Tuesday, May 5, 2015

Scottish Labour leadership crisis deepens as Jim Murphy's personal ratings sink to catastrophic levels

With the Bank Holiday weekend over, YouGov have finally published their Scottish datasets after a long delay.  Among the supplementary questions, the most eye-catching finding is on the subject of leadership -

Do you think Nicola Sturgeon is doing well or badly as First Minister?

Well: 75% (+7)
Badly: 19% (-7)

NET RATING: +56

Do you think that Jim Murphy is doing well or badly as leader of the Scottish Labour party?

Well: 27% (-5)
Badly: 62% (+8)

NET RATING: -35


The gap between the net ratings of the two leaders is now a mind-boggling 91 points, which is 27 points bigger than in the last YouGov poll.

Whatever the die-hard Murphy fans in the media may believe, it is utterly inconceivable that any leader with these ratings could make a case for remaining in harness if he loses his parliamentary seat on Thursday. And even if he clings on in East Renfrewshire courtesy of tactical votes from Tory supporters, there will still be a huge question mark over his position. It's not good enough to pretend that his personal popularity is being dragged down by Labour's generic woes - Ruth Davidson has proved that it is perfectly possible to be associated with a toxic brand, and yet still be held in reasonably high esteem by the public.

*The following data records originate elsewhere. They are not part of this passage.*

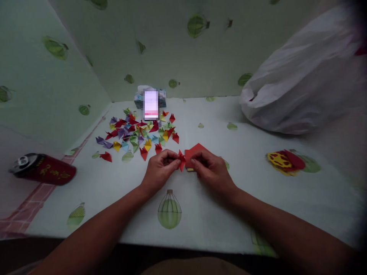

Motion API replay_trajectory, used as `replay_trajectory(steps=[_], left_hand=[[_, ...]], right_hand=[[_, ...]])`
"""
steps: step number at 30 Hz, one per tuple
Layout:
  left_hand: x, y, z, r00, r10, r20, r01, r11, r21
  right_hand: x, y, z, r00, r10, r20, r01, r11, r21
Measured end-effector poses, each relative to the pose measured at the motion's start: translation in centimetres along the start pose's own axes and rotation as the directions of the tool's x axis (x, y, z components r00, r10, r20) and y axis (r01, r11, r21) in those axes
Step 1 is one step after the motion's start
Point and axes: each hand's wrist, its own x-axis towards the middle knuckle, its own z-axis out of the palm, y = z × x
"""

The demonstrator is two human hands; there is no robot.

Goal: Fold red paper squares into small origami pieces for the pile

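My left hand (161,168) pinches a small red folded paper crane (181,161) between thumb and fingers, above the middle of the table. Just to its right, my right hand (213,170) is closed, its thumb and forefinger drawn together close to the crane. Whether those fingertips hold anything I cannot make out. Under and behind my right hand lies red square paper (198,148), with a yellow edge showing below it. Beyond my left hand, many paper cranes (140,131) in red, yellow, purple, green and blue are spread in a loose heap.
A lit phone (151,105) leans against a tissue box (163,98) behind the heap. At the left a red drink can (46,168) stands near the pink table border. A white plastic bag (295,84) bulges at the back right, with a red and yellow item (285,161) in front.
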Motion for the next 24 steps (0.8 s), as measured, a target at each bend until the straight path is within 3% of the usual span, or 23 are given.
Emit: replay_trajectory(steps=[4, 8, 12, 16, 20, 24], left_hand=[[0.3, -0.2, -0.3, 1.000, 0.023, -0.007, -0.023, 1.000, 0.006], [0.8, -0.4, -0.7, 0.999, 0.047, -0.022, -0.047, 0.999, 0.025], [1.2, -0.1, -1.5, 0.979, 0.139, -0.147, -0.106, 0.971, 0.213], [0.9, 1.2, -2.6, 0.974, 0.141, -0.177, -0.079, 0.944, 0.319], [0.1, 2.6, -5.1, 0.979, 0.139, -0.152, -0.052, 0.882, 0.468], [-1.3, 2.3, -9.2, 0.936, 0.215, -0.280, 0.021, 0.759, 0.651]], right_hand=[[0.0, 0.0, 0.1, 0.999, 0.035, 0.034, -0.036, 0.998, 0.045], [0.0, -0.1, 0.2, 0.999, 0.046, -0.026, -0.043, 0.994, 0.105], [0.0, -0.2, 0.3, 0.998, 0.046, -0.042, -0.038, 0.984, 0.177], [-0.1, -0.4, 0.3, 0.998, 0.044, -0.040, -0.034, 0.975, 0.221], [-0.2, -0.6, 0.3, 0.998, 0.049, -0.031, -0.039, 0.967, 0.253], [-0.5, -0.9, 0.4, 0.998, 0.036, -0.047, -0.022, 0.963, 0.268]])
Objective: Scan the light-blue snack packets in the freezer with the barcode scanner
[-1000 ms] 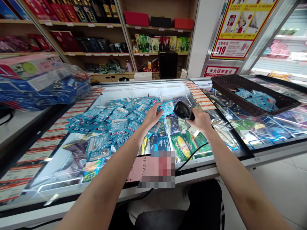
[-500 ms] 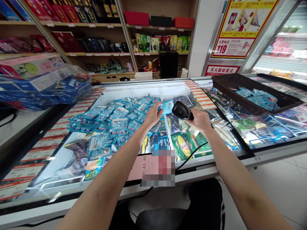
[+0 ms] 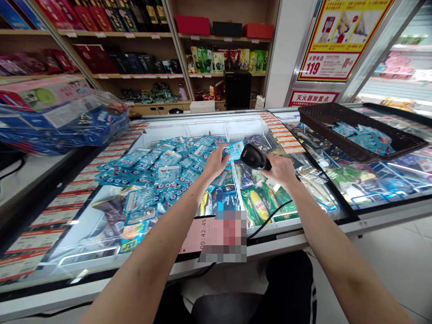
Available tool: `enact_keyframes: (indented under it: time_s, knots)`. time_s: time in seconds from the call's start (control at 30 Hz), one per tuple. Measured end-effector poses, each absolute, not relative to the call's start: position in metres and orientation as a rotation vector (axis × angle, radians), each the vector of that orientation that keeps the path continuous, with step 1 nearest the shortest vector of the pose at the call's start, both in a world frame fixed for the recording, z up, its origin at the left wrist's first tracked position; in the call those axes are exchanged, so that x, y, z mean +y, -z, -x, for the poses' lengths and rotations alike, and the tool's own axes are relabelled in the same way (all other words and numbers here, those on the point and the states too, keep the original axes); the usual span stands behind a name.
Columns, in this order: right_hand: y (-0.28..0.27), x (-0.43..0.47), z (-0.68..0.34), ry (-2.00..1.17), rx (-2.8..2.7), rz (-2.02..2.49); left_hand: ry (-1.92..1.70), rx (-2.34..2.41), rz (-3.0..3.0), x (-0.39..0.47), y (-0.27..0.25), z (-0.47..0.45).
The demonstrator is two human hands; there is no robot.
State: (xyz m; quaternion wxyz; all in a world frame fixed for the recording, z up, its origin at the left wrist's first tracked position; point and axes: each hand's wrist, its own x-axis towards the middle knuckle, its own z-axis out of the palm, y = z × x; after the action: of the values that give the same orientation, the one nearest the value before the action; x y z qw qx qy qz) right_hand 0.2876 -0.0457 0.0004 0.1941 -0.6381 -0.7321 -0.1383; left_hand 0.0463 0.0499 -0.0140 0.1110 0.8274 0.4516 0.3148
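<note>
Wooden shelves [image 3: 232,10] beside a white pillar [image 3: 282,54], pale tiled floor [image 3: 391,261].

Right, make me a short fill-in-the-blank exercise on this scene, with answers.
The packet is in the ____ hand.
The right hand grips a corded black ____.
The poster shows the large red number ____.
The basket lies to the ____ of the heap.
Answers: left; scanner; 119; right.

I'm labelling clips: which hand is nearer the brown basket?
The right hand: it holds the scanner left of the basket; the left hand, farther left, holds a blue packet.
</note>
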Motion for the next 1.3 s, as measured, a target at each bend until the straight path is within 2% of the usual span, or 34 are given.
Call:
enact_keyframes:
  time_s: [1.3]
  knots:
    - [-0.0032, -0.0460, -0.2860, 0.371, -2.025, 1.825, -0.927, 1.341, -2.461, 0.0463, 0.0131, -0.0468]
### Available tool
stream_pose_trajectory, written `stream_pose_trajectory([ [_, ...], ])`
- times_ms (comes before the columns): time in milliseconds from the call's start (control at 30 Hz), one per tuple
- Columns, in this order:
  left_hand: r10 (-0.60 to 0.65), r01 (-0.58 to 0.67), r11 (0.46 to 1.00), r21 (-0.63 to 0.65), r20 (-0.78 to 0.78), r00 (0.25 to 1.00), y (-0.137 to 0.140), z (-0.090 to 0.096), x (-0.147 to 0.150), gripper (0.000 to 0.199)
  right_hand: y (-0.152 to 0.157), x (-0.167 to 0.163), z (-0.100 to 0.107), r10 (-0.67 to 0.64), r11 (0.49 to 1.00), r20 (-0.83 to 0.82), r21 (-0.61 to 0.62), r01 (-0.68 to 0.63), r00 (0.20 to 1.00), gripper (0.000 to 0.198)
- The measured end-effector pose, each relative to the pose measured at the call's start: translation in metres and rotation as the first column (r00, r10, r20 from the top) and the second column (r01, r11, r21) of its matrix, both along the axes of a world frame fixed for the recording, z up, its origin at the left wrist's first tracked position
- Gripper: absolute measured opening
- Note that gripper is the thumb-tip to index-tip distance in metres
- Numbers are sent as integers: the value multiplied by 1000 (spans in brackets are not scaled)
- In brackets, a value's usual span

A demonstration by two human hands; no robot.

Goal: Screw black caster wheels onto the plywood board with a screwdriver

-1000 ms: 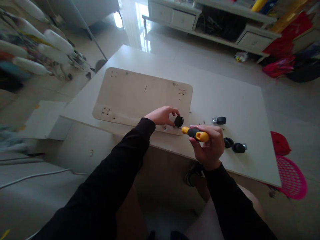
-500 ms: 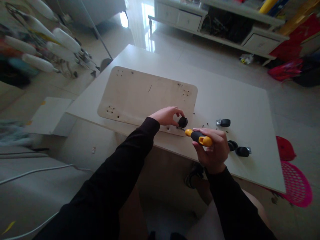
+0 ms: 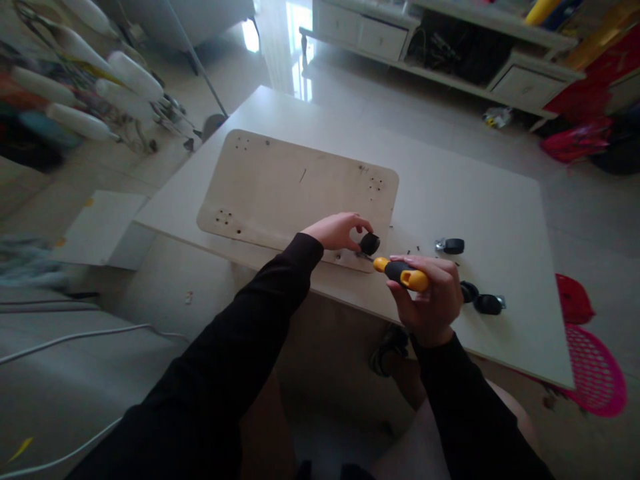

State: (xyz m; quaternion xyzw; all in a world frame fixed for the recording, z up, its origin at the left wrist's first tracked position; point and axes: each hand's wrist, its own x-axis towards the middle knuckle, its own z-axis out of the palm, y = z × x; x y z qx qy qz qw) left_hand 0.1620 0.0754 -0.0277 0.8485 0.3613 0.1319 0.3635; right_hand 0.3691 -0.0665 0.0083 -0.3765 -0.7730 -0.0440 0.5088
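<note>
A pale wooden board with rounded corners and groups of small holes lies on the white table. At its near right corner my left hand grips a black caster wheel between curled fingers. My right hand is closed around the yellow and black handle of a screwdriver. The screwdriver's shaft points at the caster's base; its tip is too small to make out there. Several small dark screws lie to the right of the board.
One loose caster lies on the table's right side, with two more, including this caster, nearer the front edge. A pink perforated stool stands beyond the right edge. A white cabinet is across the floor.
The whole view has shifted slightly, with the table and board appearing a little further right. Both hands keep their hold on the caster and the screwdriver.
</note>
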Motion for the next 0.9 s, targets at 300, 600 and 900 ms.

It's obviously impossible to quantify exactly how much of a drag the Murphy Factor is on Labour's support, but to persist with the belief that he is (or will miraculously become) a net positive for the party is utterly delusional.

The fieldwork for this poll was conducted between Wednesday and Friday, so as I suspected it mostly predates the Question Time leaders' special on Thursday night, and Miliband's indication that he would be willing to put Cameron back in power in some circumstances. So we're not much closer to knowing what the impact of that development was, other than the little clues provided by Scottish subsamples in GB-wide polls. Today's YouGov subsample is : SNP 44%, Labour 26%, Conservatives 18%, Liberal Democrats 10%, Greens 2%. Yesterday's result was a bit closer, but I haven't spotted anything out of the ordinary since Thursday.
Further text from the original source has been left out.